Give again, word for word, the lines below that run from the line with "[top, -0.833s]" through the line with "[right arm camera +". Drop the pictures.

● Stored records
◆ ◆ ◆ ◆ ◆
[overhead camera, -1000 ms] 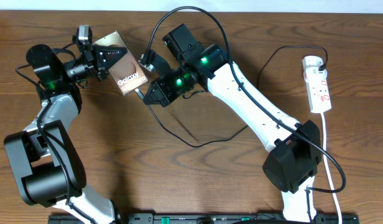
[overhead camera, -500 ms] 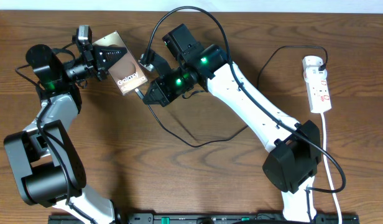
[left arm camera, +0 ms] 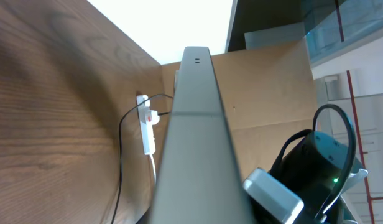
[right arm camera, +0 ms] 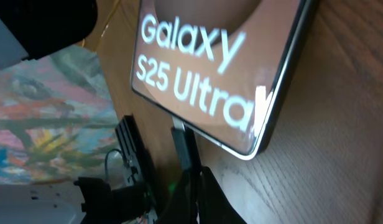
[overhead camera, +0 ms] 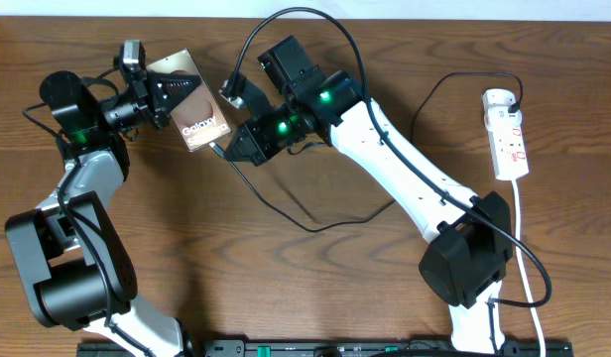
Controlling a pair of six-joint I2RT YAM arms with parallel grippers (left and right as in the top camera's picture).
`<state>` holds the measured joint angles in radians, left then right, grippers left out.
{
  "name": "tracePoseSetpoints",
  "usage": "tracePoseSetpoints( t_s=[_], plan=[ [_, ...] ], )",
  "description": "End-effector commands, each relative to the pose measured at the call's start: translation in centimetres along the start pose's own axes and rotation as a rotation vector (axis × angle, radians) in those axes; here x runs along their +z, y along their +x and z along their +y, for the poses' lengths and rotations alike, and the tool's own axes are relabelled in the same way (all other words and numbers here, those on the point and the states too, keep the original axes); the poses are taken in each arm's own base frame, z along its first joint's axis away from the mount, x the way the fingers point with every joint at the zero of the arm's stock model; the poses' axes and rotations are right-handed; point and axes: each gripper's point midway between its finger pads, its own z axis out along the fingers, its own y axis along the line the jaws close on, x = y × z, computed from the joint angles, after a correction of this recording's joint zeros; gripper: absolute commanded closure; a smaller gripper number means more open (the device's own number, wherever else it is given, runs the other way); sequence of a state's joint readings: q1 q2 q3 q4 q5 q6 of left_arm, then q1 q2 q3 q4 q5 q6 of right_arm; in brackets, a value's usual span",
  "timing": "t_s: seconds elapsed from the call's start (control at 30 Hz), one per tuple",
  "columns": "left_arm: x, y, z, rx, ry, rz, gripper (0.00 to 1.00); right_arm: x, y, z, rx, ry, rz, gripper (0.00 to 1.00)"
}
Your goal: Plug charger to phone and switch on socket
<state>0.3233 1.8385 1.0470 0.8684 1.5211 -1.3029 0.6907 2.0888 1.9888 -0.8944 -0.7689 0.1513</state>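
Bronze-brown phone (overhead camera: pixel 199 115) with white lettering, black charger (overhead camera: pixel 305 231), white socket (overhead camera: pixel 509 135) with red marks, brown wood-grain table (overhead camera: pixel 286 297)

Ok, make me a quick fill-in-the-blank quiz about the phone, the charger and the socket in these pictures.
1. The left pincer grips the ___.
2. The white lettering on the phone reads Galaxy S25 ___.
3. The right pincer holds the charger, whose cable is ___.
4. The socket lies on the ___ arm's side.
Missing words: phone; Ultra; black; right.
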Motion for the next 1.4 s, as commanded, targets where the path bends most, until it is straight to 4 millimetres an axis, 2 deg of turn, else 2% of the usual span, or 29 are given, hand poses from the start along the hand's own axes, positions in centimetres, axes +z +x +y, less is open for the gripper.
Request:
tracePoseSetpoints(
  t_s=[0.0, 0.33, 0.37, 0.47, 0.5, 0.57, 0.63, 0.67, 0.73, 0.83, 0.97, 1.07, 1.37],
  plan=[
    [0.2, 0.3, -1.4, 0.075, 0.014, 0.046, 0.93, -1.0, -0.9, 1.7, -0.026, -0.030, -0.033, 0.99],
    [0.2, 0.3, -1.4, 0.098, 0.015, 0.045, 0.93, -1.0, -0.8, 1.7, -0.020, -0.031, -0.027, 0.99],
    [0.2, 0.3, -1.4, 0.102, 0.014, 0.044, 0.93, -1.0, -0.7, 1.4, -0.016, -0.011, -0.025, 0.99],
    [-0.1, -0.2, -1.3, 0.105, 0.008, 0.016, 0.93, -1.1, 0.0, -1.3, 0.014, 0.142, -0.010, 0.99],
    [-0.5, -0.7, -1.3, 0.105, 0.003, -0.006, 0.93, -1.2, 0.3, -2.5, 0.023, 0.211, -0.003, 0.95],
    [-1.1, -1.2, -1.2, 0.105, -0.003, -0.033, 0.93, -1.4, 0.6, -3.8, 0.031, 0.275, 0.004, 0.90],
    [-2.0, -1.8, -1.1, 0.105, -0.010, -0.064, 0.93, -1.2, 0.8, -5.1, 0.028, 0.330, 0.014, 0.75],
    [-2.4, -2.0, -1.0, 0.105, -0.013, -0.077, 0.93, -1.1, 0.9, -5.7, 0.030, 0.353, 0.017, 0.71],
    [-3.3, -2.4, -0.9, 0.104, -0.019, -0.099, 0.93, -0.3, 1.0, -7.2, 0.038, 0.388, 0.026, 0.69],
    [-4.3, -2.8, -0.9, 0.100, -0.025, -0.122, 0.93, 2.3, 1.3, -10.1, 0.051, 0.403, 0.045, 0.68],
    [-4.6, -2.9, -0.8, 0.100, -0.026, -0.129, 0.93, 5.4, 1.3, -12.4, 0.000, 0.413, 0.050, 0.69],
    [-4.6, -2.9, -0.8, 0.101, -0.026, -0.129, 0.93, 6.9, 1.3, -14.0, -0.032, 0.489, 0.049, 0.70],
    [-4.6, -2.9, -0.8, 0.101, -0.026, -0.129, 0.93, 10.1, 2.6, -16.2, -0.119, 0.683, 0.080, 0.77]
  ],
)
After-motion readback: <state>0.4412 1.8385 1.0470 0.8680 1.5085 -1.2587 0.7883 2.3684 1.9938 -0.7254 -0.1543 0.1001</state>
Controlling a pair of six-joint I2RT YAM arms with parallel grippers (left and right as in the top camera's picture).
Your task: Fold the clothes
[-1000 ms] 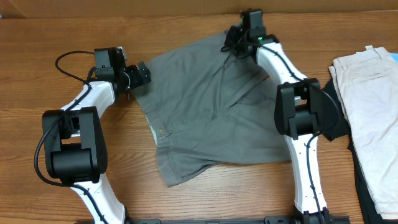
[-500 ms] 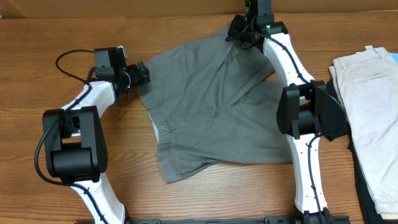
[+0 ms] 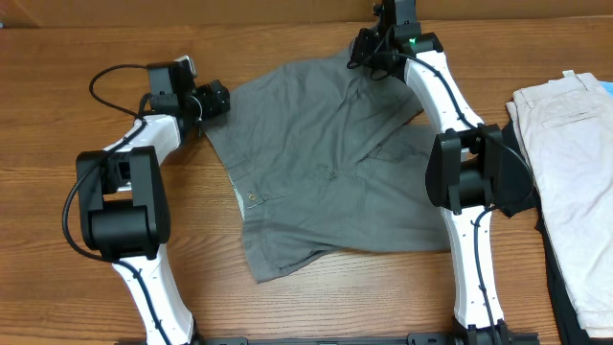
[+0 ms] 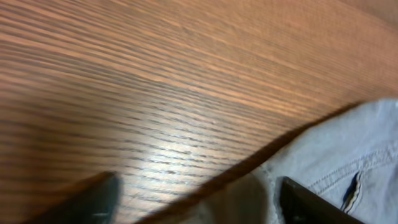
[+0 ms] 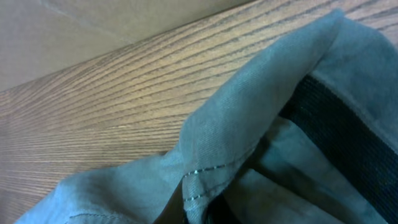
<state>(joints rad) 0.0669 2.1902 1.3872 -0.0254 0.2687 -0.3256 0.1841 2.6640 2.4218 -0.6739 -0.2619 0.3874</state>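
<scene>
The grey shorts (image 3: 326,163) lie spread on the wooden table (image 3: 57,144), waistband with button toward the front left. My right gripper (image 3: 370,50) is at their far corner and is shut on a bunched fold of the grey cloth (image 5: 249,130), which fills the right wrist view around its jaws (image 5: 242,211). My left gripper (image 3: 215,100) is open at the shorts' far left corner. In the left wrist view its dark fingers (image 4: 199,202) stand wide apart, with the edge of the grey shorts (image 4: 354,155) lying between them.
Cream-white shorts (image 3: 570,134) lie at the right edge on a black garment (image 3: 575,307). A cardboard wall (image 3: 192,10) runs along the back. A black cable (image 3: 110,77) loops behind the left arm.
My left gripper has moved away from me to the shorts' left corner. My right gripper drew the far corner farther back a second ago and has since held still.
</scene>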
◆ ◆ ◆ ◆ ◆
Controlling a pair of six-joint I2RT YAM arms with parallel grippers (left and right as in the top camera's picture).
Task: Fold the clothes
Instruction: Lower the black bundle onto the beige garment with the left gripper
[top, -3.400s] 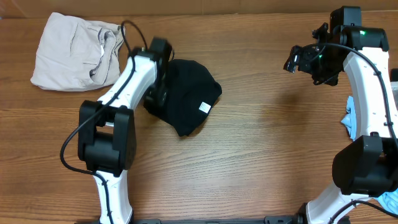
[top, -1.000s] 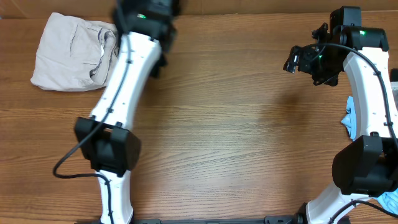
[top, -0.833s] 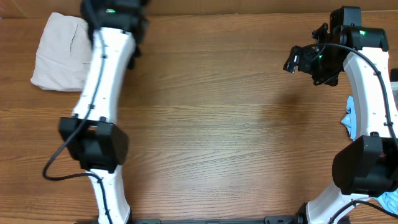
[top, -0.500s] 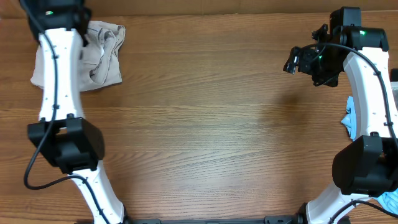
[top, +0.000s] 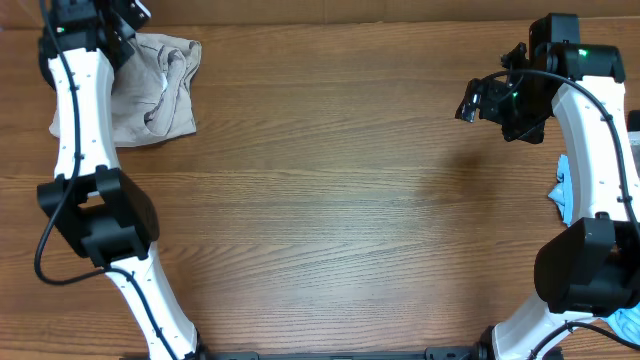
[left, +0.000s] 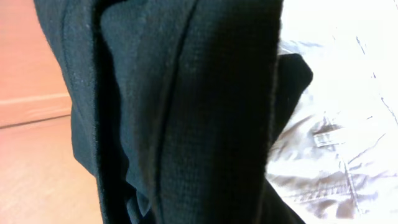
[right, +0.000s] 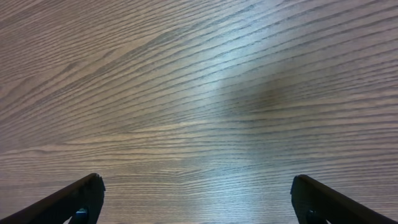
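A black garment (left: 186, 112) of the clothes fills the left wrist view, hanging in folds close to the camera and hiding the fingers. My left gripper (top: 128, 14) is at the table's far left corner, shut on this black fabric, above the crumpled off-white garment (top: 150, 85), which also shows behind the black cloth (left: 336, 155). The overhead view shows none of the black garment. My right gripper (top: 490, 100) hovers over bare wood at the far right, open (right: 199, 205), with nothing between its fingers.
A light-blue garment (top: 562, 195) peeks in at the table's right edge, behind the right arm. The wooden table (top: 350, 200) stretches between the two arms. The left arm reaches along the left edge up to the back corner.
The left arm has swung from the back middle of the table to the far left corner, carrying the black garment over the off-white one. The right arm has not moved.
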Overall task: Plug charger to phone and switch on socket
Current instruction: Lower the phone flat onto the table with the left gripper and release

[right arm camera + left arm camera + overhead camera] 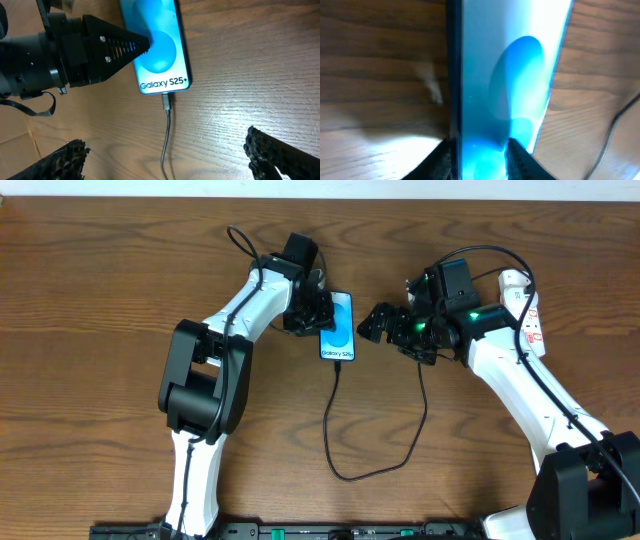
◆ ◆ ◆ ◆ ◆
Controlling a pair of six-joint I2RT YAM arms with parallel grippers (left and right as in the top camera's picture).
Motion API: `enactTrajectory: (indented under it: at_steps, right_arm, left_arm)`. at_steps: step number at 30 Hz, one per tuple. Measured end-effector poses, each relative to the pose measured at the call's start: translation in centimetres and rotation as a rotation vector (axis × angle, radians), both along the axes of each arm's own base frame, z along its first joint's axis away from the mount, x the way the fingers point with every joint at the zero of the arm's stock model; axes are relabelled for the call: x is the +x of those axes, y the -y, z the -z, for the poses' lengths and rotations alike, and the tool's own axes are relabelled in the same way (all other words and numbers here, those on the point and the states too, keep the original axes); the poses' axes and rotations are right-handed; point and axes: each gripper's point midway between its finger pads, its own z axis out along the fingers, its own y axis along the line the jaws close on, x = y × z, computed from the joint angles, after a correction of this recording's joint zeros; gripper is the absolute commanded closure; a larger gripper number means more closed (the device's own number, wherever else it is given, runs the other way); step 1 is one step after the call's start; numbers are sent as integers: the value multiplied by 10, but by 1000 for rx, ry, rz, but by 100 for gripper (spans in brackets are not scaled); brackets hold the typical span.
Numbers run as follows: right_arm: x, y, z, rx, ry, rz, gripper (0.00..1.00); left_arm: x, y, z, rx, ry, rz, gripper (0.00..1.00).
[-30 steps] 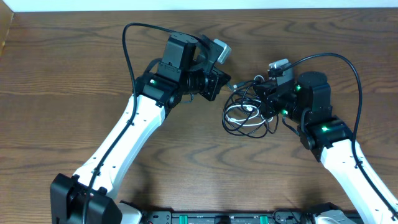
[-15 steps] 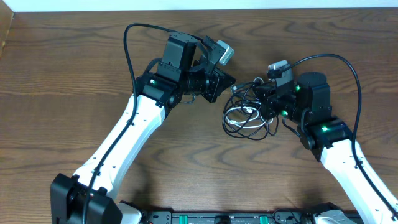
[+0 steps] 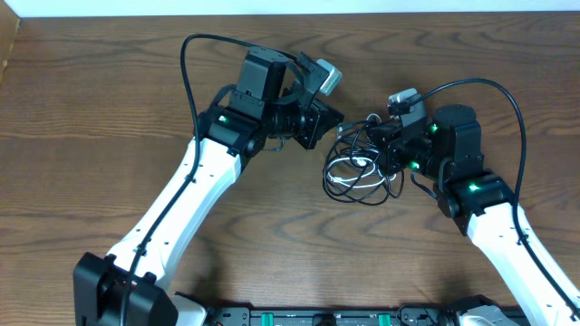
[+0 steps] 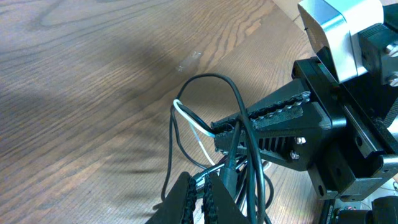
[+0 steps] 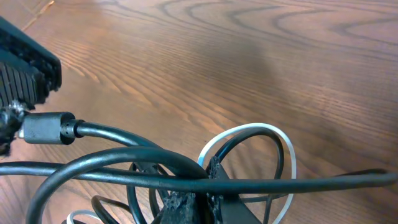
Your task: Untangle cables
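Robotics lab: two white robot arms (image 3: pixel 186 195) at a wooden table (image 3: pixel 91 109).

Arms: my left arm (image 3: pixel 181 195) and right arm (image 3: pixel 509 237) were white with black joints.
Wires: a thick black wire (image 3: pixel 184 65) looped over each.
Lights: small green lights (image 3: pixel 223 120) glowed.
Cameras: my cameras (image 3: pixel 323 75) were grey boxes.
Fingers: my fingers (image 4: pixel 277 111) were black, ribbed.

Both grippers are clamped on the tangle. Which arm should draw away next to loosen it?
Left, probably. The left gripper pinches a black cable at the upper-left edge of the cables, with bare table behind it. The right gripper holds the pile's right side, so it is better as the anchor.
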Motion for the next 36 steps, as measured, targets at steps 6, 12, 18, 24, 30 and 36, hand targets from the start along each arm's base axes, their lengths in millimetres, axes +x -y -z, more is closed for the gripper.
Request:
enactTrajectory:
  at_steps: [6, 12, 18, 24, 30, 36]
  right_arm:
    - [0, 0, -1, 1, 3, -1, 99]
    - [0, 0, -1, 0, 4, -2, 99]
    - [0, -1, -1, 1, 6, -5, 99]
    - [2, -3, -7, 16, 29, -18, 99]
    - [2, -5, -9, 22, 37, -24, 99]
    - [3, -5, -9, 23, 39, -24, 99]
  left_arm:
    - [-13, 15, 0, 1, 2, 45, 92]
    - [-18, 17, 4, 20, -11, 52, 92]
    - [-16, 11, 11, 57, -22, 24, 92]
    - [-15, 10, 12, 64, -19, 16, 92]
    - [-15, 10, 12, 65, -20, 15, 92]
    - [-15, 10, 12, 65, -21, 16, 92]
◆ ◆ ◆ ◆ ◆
● ANSWER FOR THIS EXERCISE
[top, -0.833s] 
[top, -0.500s] 
[top, +0.000s] 
[left, +0.000s] 
[right, +0.000s] 
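A black garment (left: 186, 112) of the clothes fills the left wrist view, hanging in folds close to the camera and hiding the fingers. My left gripper (top: 128, 14) is at the table's far left corner, shut on this black fabric, above the crumpled off-white garment (top: 150, 85), which also shows behind the black cloth (left: 336, 155). The overhead view shows none of the black garment. My right gripper (top: 490, 100) hovers over bare wood at the far right, open (right: 199, 205), with nothing between its fingers.
A light-blue garment (top: 562, 195) peeks in at the table's right edge, behind the right arm. The wooden table (top: 350, 200) stretches between the two arms. The left arm reaches along the left edge up to the back corner.
The left arm has swung from the back middle of the table to the far left corner, carrying the black garment over the off-white one. The right arm has not moved.
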Overall task: Plug charger to phone and switch on socket
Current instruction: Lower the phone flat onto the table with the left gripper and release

[right arm camera + left arm camera + overhead camera] 

The exercise has been answered completely.